Anno-Gymnasium Siegburg Schülerin Nora Weg fuhr gegen das Vergessen nach Russland

SIEGBURG · Nora Weg (17) vom Anno-Gymnasium fuhr gegen das Vergessen nach Russland. Inzwischen lebt nur noch der Großvater, der von den Kriegstagen aus eigener Erfahrung berichten kann. Er war damals rund zehn Jahre alt, als seine Eltern auf ihrem Bauernhof in Muchensiefen eine mehrköpfige jüdische Familie bis zum Kriegsende versteckten.

 Nora Weg hält an ihrer Schule einen Vortrag über ihre Erlebnisse in Sankt Petersburg.

Nora Weg hält an ihrer Schule einen Vortrag über ihre Erlebnisse in Sankt Petersburg.

Foto: Arndt

Heute lebt auf dem Hof seine Enkelin Nora Weg, und mit ihr wird die Erinnerung an diese Familiengeschichte wachgehalten.

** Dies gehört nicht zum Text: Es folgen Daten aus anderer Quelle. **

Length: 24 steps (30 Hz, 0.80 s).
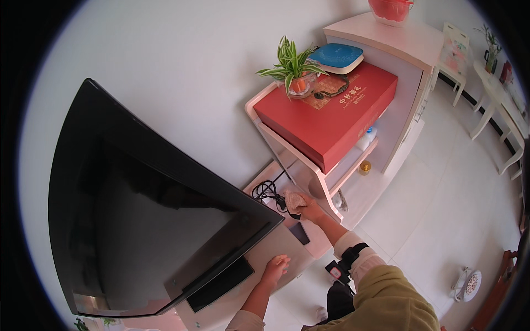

Die 17-Jährige interessiert sich sehr für die Umstände der damaligen Zeit, die Verfolgung der Juden und für Widerstandsgeschichten, wie die ihrer Familie. Schon in der achten Klasse gestaltete sie eine Führung über den jüdischen Friedhof.

Am 9. November des vergangenen Jahres hielt sie einen Vortrag über die Rettungsgeschichte in der Gedenkstätte "Landjuden an der Sieg", Präsentationen in der Schule folgten.

Annette Hirzel, Schulpfarrerin des Anno-Gymnasiums, schlug daraufhin die engagierte Schülerin für die Teilnahme an der 18. "Internationalen Jugendbegegnung des Deutschen Bundestages" vor. Voraussetzung für die Teilnahme an der einwöchigen Tagung in Sankt Petersburg und Berlin ist, dass junge Menschen sich in Projekten und Initiativen zur Geschichte des Nationalsozialismus oder gegen Fremdenfeindlichkeit, Antisemitismus oder Rassismus engagiert haben.

Als eine der jüngsten Teilnehmerinnen war Nora Weg vom 21. bis 27. Januar mit von der Partie. Insgesamt 80 junge Menschen zwischen 17 und 25 Jahren befassten sich im Rahmen dieser Tagung unter anderem mit der deutschen Besatzung in Osteuropa und der Blockade durch die deutsche Wehrmacht im ehemaligen Leningrad, dem heutigen Sankt Petersburg.

Eindrücklich erzählt Nora nun von ihren Erlebnissen der vier Tage in Sankt Petersburg. Neben den Besuchen bei Denkmälern, dem deutsch-russischen Begegnungszentrum an der Sankt-Petri-Kirche und dem Goethe-Institut blieben der Schülerin besonders die Gespräche mit den Zeitzeugen in Erinnerung. "Wir sprachen mit einer alten Frau, die die Blockade als Kind miterlebt hat", erzählt Nora ihren Mitschülern, "sie war unter anderem in einem 'Kinder-KZ' und musste Medikamentenversuche über sich ergehen lassen."

Aus ihrer Familie hätten nur ihre Schwester und sie diese Zeit überlebt. "Und trotzdem strahlte sie so eine positive Art aus und riet uns, immer nach vorne zu schauen", sagt Nora und fügt hinzu, dass sie das sehr beeindruckt habe.

Am 27. Januar vor 70 Jahren endete die Blockade. Daran erinnerte auch die offizielle Gedenkstunde des Deutschen Bundestages, an dem die 80 Jugendlichen ebenfalls teilnehmen durften. Erneut konnten sie im Anschluss an die Veranstaltung einem Zeitzeugen Fragen stellen: Der 95-jährige Schriftsteller Daniil Granin hat die Blockade ebenfalls überlebt. Er stand zusammen mit Bundestagspräsident Norbert Lammert zum Gespräch zur Verfügung.

Weitererzählen hilft gegen das Vergessen. So berichtet auch Nora Weg ihren Mitschülern gerne über ihre Familiengeschichte und die Schicksalsberichte der Zeitzeugen. In Zusammenarbeit mit Schulpfarrerin Annette Hirzel gestaltet Nora eine Gedenkschrift, die die persönliche Geschichte von Noras Urgroßeltern in den regionalen und geschichtlichen Kontext einordnet und wiedergibt.

"Jedes Schicksal zeigt uns, was für jeden Einzelnen auf dem Spiel stand und lässt uns das Leid der vielen begreifen", begründet Hirzel das Engagement.